Response to trustee, prosecutor


I am writing in response to Trustee Cole and the Delaware County Prosecutor’s statements in the article “Brown Twp. to Dedicate Hall-Neighbor Not Happy About It,” Nov. 10.

The facts are that the township was not asked not to build their building, but to adhere to its own written zoning resolution for “Public Administration,” which was only a specifically permitted use in their Planned Commercial section, and to observe the appropriate 100-foot setbacks from all residential uses. Prior to and throughout their design process, which they estimate cost their taxpayers $150,000, on their own testimony, not one single conversation occurred between the trustees or their zoning inspector regarding adhering to their zoning. Their hall was simply designed to the maximum extent of their budget and to comply with the donors’ requirements, but it was never discussed throughout to make any attempt or effort for their design to conform to township code. Spending $382,000 chasing a $1.1 million gift over 3 years (when the requirement was 2) and knowing the issue of contested zoning is pending judicial review is reckless and irresponsible at best; it is certainly not fiscally minded, accountable government.

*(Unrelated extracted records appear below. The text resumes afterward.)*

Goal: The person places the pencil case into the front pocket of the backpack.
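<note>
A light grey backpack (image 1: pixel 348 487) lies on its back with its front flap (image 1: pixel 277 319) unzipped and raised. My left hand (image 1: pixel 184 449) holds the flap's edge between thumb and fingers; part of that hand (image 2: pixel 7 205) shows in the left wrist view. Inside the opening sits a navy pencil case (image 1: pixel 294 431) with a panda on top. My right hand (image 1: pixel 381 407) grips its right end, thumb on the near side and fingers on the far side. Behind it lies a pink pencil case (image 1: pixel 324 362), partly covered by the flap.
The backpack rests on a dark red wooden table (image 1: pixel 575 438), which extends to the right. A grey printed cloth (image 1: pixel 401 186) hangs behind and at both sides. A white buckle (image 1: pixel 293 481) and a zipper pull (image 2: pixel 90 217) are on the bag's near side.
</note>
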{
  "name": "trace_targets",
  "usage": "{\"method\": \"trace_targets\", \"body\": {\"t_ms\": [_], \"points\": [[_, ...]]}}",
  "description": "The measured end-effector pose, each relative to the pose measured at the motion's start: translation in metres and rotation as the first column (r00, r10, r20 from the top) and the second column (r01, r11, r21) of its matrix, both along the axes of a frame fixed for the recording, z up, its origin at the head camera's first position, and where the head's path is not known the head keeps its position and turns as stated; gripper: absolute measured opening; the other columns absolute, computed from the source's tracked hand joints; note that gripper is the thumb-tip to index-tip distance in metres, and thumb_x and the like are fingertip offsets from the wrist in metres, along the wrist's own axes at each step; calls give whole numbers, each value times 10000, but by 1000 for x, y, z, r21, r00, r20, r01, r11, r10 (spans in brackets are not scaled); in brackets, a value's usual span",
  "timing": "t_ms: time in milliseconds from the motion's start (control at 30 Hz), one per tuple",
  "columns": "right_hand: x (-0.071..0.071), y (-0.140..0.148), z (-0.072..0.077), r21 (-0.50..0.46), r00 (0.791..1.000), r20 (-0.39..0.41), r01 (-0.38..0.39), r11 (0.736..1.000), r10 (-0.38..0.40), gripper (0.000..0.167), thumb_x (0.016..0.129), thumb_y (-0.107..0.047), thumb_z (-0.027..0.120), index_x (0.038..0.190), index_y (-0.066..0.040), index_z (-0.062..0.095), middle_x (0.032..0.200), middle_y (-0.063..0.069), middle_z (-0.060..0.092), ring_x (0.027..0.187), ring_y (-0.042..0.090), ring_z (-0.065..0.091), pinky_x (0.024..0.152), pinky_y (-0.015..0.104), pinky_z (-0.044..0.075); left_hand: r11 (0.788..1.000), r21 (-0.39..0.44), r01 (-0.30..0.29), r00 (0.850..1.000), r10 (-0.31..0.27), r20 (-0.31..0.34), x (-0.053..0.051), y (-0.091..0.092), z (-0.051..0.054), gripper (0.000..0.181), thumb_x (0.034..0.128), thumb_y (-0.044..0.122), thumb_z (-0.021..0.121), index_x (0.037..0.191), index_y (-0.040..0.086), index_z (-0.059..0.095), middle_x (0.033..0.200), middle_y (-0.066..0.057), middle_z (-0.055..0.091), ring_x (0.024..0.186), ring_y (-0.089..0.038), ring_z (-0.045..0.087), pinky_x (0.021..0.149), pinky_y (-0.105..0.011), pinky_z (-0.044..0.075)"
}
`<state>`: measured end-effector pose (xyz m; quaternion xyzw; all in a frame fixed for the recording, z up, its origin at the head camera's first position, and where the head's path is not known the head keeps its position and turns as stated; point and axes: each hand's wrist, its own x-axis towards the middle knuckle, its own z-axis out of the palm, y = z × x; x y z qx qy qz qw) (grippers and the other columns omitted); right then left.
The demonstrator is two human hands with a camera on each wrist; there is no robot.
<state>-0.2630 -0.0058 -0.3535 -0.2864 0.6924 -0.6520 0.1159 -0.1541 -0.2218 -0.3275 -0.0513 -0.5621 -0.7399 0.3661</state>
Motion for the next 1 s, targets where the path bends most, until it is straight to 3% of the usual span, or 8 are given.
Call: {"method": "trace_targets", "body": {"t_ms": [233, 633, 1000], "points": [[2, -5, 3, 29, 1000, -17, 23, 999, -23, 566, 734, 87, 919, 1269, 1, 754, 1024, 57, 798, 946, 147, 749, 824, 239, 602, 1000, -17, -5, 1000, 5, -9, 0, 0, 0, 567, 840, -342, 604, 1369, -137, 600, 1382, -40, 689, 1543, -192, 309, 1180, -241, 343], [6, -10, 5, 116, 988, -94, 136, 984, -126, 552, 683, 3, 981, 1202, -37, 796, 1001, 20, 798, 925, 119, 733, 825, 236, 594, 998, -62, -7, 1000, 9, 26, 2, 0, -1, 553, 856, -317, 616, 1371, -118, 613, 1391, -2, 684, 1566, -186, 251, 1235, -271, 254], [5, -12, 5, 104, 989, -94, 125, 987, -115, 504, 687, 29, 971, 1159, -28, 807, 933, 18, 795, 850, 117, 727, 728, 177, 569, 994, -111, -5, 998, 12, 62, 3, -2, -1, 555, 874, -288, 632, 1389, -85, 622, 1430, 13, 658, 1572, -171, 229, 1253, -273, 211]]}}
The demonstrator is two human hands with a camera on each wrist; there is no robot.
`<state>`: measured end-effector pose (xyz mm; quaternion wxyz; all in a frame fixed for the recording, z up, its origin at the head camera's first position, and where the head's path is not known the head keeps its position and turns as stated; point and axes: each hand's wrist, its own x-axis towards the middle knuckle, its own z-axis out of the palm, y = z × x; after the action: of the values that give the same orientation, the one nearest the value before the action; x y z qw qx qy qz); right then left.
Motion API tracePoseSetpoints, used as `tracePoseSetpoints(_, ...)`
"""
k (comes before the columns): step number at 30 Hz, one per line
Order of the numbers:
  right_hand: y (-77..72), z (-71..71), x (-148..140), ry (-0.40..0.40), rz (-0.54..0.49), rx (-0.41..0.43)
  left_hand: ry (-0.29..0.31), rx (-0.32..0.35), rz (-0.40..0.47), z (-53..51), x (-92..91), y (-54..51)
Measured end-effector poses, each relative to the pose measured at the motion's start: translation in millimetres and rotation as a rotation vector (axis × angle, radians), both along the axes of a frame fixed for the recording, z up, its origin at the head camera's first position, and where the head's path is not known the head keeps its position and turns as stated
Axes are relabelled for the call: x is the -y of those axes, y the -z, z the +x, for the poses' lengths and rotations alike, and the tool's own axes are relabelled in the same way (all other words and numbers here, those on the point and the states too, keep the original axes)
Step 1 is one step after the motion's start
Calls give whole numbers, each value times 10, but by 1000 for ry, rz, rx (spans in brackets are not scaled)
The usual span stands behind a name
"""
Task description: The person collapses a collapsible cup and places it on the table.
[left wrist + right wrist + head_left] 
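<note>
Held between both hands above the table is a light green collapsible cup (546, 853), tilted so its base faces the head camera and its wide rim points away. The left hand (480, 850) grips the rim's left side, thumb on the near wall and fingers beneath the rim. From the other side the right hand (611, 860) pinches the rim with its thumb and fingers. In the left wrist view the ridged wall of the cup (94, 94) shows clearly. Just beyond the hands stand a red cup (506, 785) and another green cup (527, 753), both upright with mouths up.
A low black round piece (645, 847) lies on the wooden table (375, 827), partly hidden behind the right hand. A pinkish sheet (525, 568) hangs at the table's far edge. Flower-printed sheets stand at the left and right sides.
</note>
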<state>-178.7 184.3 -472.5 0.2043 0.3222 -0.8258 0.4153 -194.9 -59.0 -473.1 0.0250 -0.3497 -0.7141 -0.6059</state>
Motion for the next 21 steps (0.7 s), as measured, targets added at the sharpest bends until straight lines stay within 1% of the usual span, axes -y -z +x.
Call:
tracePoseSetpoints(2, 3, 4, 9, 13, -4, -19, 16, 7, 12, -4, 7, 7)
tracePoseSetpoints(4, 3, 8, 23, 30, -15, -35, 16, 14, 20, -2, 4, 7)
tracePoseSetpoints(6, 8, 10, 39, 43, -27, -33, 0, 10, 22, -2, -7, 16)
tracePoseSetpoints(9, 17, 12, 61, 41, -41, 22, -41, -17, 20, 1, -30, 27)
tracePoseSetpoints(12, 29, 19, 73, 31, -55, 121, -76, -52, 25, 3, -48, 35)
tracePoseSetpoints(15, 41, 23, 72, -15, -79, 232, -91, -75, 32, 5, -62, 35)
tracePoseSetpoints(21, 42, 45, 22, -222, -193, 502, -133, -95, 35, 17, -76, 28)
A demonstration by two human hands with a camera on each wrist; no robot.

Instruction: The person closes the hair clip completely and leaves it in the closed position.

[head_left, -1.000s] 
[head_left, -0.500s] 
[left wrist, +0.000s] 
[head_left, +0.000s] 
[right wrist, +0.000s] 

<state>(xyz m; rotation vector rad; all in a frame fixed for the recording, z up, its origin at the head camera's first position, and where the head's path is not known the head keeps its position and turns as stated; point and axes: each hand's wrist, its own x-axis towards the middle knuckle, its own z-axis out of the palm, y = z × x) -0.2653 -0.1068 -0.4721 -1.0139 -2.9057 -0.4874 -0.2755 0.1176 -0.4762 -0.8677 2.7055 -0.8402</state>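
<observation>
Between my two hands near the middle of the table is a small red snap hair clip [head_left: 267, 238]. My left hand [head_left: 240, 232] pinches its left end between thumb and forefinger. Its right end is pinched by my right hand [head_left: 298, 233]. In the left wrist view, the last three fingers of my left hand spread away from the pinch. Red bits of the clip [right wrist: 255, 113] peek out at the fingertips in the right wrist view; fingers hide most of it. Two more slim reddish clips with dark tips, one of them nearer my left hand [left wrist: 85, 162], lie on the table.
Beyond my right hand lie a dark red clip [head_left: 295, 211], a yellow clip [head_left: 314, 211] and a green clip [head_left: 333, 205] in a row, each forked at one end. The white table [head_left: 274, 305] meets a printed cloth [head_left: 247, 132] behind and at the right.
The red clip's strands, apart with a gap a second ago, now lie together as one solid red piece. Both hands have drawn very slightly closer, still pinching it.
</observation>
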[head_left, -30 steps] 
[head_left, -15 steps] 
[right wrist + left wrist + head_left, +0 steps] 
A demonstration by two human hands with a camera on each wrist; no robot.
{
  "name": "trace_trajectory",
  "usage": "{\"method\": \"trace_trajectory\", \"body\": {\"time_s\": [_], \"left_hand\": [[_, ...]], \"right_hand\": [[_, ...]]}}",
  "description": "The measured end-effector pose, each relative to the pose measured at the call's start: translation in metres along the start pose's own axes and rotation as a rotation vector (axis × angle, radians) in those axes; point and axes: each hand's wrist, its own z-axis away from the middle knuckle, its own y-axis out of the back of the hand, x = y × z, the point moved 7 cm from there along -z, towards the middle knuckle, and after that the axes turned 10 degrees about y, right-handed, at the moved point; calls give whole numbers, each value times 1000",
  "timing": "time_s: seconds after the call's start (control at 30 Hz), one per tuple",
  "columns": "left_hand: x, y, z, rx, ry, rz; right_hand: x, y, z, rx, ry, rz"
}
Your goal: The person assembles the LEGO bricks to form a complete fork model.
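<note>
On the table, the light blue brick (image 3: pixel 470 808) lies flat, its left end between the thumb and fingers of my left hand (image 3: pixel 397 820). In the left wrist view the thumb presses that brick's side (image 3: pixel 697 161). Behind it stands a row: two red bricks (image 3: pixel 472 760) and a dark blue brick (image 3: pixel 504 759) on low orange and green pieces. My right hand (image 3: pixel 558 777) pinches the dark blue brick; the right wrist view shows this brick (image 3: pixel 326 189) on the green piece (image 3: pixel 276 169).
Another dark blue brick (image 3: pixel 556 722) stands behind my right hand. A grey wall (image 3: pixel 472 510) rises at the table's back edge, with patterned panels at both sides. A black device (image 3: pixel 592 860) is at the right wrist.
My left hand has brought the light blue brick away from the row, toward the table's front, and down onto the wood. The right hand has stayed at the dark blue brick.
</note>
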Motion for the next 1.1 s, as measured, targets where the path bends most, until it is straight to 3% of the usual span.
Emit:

The township was required by Delaware County to issue itself a zoning permit, so the prosecutor’s assertion that the township is exempt from its zoning presents an illogical conundrum in itself. Furthermore, self-servingly enacting legislation to amend township zoning in August (months after breaking ground and over a year of ignoring zoning) to now explicitly permit township “Public Uses” in all districts while nobody has yet made any effort to interpret the existing “Public Administration” provision. Thinking that this somehow corrects an error never admitted to, only deepens the mystery. Another curiosity is why the township zoning inspector was not under immediate disciplinary action upon admitting to having never read the section of the code that a citizen appealed and paid the township to review in a formal zoning appeal overseen by the prosecutor’s office.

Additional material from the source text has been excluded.